### [Problem to solve]
Lines holding the string "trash": copy each one from the listing below.

(Beginning of Data shown)

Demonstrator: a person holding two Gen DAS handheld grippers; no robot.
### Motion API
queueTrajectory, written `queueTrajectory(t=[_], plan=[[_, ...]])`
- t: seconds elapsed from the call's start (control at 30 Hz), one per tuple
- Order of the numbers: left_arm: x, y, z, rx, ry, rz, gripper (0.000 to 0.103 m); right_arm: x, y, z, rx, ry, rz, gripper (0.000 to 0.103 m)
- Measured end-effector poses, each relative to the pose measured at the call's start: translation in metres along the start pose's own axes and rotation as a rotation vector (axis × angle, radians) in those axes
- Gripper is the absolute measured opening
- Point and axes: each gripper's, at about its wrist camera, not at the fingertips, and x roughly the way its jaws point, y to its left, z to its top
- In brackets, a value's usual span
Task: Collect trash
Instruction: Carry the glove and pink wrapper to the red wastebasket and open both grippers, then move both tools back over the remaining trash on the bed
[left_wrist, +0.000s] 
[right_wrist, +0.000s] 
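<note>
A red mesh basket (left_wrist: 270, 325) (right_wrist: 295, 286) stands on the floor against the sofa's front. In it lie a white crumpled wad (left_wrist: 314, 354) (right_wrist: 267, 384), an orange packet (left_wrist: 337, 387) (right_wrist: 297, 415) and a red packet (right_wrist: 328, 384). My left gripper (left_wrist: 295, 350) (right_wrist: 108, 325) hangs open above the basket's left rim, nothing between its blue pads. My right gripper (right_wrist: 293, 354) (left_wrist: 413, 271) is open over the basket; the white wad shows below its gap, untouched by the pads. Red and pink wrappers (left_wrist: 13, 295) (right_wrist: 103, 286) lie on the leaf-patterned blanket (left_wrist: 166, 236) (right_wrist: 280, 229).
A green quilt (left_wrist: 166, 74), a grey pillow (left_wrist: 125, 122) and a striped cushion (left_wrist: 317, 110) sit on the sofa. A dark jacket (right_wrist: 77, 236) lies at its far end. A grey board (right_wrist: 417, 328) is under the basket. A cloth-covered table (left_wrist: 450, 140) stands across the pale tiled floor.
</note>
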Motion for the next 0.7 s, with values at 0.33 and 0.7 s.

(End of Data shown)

### [Your response]
Task: Collect trash
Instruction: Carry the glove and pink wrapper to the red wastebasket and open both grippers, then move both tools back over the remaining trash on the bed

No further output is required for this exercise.